If by accessing the cycle counter (Idea suggested on ARM website for Cortex-M3) can anyone point me to some code which gives me the steps I have to follow to access the timer registers on Cortex-A8?

If this method is not very accurate then please suggest some alternatives.

Thanks

Follow ups

Follow up 1: Wrote the following program on Code Sorcery, the executable was generated which when I tried running on the board, I got - Illegal instruction message :(

static inline unsigned int get_cyclecount (void)
{
    unsigned int value;
    // Read CCNT Register
    asm volatile ("MRC p15, 0, %0, c9, c13, 0\t\n": "=r"(value));
    return value;
}

static inline void init_perfcounters (int32_t do_reset, int32_t enable_divider)
{
    // in general enable all counters (including cycle counter)
    int32_t value = 1;

    // peform reset:
    if (do_reset)
    {
    value |= 2;     // reset all counters to zero.
    value |= 4;     // reset cycle counter to zero.
    }

    if (enable_divider)
    value |= 8;     // enable "by 64" divider for CCNT.

    value |= 16;

    // program the performance-counter control-register:
    asm volatile ("MCR p15, 0, %0, c9, c12, 0\t\n" :: "r"(value));

    // enable all counters:
    asm volatile ("MCR p15, 0, %0, c9, c12, 1\t\n" :: "r"(0x8000000f));

    // clear overflows:
    asm volatile ("MCR p15, 0, %0, c9, c12, 3\t\n" :: "r"(0x8000000f));
}



int main()
{

    /* enable user-mode access to the performance counter*/
asm ("MCR p15, 0, %0, C9, C14, 0\n\t" :: "r"(1));

/* disable counter overflow interrupts (just in case)*/
asm ("MCR p15, 0, %0, C9, C14, 2\n\t" :: "r"(0x8000000f));

    init_perfcounters (1, 0);

    // measure the counting overhead:
    unsigned int overhead = get_cyclecount();
    overhead = get_cyclecount() - overhead;

    unsigned int t = get_cyclecount();

    // do some stuff here..
    printf("\nHello World!!");

    t = get_cyclecount() - t;

    printf ("function took exactly %d cycles (including function call) ", t - overhead);

    get_cyclecount();

    return 0;
}

Follow up 2: I had written to Freescale for support and they have sent me back the following reply and a program (I did not quite understand much from it)

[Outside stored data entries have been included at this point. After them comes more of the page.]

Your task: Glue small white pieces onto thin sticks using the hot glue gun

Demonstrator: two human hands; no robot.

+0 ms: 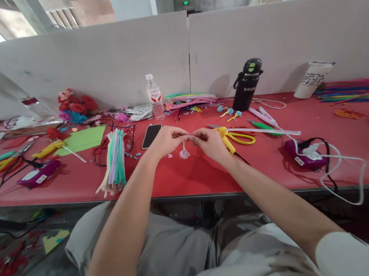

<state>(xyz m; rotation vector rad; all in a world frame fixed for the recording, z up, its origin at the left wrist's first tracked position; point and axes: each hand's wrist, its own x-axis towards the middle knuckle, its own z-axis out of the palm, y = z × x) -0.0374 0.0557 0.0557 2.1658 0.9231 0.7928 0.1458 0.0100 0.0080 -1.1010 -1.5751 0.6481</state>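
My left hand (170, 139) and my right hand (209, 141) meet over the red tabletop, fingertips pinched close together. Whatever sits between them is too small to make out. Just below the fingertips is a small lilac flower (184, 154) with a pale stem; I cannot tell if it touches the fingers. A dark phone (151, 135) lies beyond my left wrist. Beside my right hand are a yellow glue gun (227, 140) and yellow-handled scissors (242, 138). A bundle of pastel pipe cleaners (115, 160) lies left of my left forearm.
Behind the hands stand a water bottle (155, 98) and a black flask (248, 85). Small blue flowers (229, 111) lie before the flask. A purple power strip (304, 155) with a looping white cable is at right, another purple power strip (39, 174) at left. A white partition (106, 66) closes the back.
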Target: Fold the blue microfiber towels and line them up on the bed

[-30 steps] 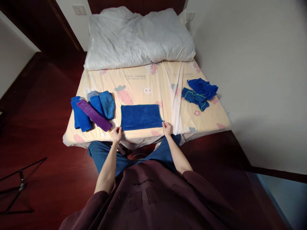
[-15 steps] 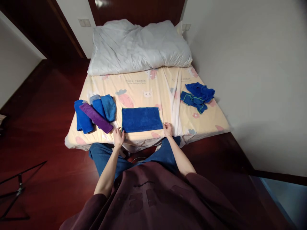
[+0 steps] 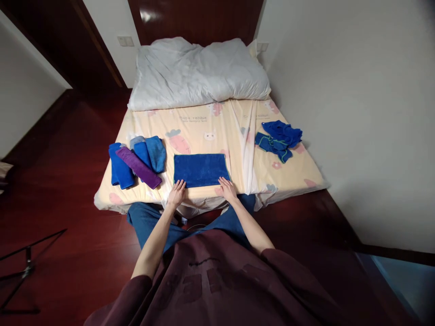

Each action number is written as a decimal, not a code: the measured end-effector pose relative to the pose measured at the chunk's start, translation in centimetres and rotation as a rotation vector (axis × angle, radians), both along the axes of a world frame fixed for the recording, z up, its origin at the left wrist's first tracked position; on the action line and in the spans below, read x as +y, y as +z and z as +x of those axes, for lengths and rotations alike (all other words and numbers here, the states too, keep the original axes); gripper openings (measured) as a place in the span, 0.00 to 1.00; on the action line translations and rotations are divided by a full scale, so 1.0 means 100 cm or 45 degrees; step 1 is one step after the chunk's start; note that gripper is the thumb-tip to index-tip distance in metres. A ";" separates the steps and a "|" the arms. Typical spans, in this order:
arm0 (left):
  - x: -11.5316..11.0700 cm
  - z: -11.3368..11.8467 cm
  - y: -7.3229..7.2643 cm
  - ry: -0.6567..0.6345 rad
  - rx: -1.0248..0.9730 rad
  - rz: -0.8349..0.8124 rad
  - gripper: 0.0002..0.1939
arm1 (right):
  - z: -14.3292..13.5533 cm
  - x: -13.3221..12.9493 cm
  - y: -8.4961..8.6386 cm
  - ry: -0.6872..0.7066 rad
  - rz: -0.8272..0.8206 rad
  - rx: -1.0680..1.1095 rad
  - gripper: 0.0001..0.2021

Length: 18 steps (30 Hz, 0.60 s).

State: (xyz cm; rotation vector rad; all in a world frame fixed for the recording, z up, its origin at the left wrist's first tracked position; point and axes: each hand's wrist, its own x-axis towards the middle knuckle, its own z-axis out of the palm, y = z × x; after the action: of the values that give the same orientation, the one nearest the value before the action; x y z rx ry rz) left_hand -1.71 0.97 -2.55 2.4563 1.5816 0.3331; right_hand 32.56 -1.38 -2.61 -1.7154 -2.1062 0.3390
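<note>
The blue cloth is lying flat on the bed, below the pillow. The left hand and right hand, well apart, are resting their fingers on its near edge, gripping nothing.

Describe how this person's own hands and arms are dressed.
The left hand and right hand wear no gloves, and no watch or bracelet shows at either wrist. Loose, dark maroon fabric sleeves, the left and the right, end near the elbows. Any rings are too small to tell.
</note>
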 end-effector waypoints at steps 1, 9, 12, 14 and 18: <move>0.000 0.000 -0.001 0.014 0.012 -0.007 0.29 | 0.001 0.002 -0.002 -0.027 -0.008 -0.021 0.26; 0.008 0.007 0.001 0.092 0.076 -0.062 0.32 | 0.005 0.013 -0.004 -0.128 -0.084 -0.169 0.28; 0.017 0.005 0.004 0.055 0.103 -0.083 0.33 | 0.005 0.023 -0.001 -0.143 -0.115 -0.170 0.28; 0.023 0.001 0.005 0.026 0.085 -0.082 0.33 | 0.007 0.031 0.001 -0.173 -0.126 -0.109 0.27; 0.031 -0.010 0.005 -0.002 -0.001 -0.058 0.33 | 0.014 0.039 0.005 -0.229 -0.113 0.003 0.23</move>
State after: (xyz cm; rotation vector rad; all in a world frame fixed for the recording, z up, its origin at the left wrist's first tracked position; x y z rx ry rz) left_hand -2.69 4.02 -2.01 2.4229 1.5693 0.2942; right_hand 34.00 2.51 -2.15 -1.9374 -1.9429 0.3854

Here is what we can help you with right now: I am sending you attach an example of code, that sends an stream using the UART, from what your code, it seems that you are not init correctly the MPU.

(hash)include <stdio.h>
(hash)include <stdlib.h>

(hash)define BIT13 0x02000

(hash)define R32   volatile unsigned long *
(hash)define R16   volatile unsigned short *
(hash)define R8   volatile unsigned char *

(hash)define reg32_UART1_USR1     (*(R32)(0x73FBC094))
(hash)define reg32_UART1_UTXD     (*(R32)(0x73FBC040))

(hash)define reg16_WMCR         (*(R16)(0x73F98008))
(hash)define reg16_WSR              (*(R16)(0x73F98002))

(hash)define AIPS_TZ1_BASE_ADDR             0x70000000
(hash)define IOMUXC_BASE_ADDR               AIPS_TZ1_BASE_ADDR+0x03FA8000

typedef unsigned long  U32;
typedef unsigned short U16;
typedef unsigned char  U8;


void serv_WDOG()
{
    reg16_WSR = 0x5555;
    reg16_WSR = 0xAAAA;
}


void outbyte(char ch)
{
    while( !(reg32_UART1_USR1 & BIT13)  );

    reg32_UART1_UTXD = ch ;
}


void _init()
{

}



void pause(int time) 
{
    int i;

    for ( i=0 ; i < time ;  i++);

} 


void led()
{

//Write to Data register [DR]

    *(R32)(0x73F88000) = 0x00000040;  // 1 --> GPIO 2_6 
    pause(500000);

    *(R32)(0x73F88000) = 0x00000000;  // 0 --> GPIO 2_6 
    pause(500000);


}

void init_port_for_led()
{


//GPIO 2_6   [73F8_8000] EIM_D22  (AC11)    DIAG_LED_GPIO
//ALT1 mode
//IOMUXC_SW_MUX_CTL_PAD_EIM_D22  [+0x0074]
//MUX_MODE [2:0]  = 001: Select mux mode: ALT1 mux port: GPIO[6] of instance: gpio2.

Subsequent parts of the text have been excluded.